What you should do — All lines from the opening of the data to the line containing "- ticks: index" must be returned unchanged, and only those lines.

Stored data —
-------

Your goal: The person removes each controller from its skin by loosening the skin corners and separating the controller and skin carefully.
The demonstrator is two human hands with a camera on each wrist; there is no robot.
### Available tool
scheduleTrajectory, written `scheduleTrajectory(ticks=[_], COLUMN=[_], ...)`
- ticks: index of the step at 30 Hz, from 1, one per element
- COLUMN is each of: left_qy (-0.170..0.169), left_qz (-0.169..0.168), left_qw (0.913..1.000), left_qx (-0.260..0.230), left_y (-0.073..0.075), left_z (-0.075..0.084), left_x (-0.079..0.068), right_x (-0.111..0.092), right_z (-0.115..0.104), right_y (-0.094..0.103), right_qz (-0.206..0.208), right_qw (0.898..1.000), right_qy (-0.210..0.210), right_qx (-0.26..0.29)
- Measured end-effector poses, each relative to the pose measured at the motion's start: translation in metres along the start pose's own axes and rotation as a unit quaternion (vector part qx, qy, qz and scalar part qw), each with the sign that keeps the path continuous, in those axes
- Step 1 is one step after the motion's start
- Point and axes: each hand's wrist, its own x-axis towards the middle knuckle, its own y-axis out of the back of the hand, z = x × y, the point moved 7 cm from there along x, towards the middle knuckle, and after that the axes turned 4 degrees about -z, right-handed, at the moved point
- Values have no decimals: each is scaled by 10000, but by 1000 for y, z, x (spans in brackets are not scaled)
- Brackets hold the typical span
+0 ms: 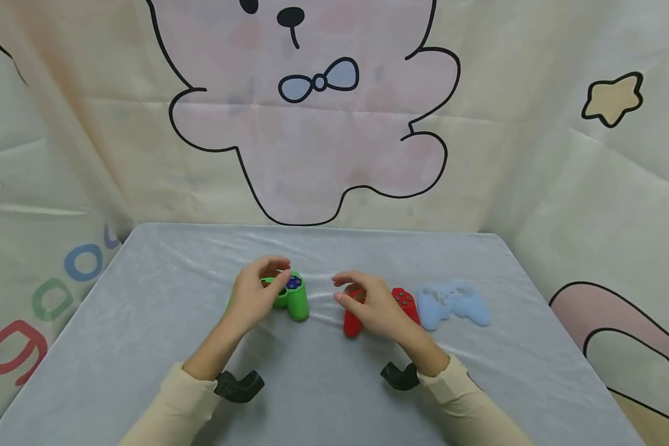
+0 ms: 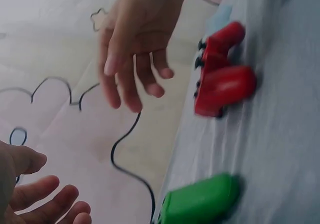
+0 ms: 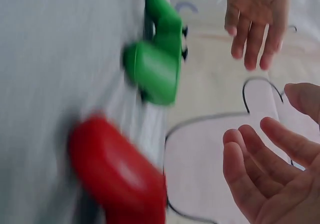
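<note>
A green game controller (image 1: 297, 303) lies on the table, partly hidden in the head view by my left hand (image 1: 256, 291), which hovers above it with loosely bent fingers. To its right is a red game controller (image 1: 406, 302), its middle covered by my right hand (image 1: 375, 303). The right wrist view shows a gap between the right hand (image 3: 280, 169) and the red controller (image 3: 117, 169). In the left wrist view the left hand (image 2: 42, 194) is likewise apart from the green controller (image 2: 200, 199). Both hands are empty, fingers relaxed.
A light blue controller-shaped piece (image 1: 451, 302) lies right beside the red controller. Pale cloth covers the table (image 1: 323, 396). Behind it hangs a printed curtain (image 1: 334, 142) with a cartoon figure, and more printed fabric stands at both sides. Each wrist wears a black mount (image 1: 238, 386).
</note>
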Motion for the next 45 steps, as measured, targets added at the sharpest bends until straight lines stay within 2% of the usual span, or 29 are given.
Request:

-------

Answer —
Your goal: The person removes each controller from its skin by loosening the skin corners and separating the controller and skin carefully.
The demonstrator is two human hands with a camera on each wrist; there is no robot.
### Available tool
scheduleTrajectory, written `scheduleTrajectory(ticks=[_], COLUMN=[_], ...)`
- ticks: index of the step at 30 Hz, from 1, one per element

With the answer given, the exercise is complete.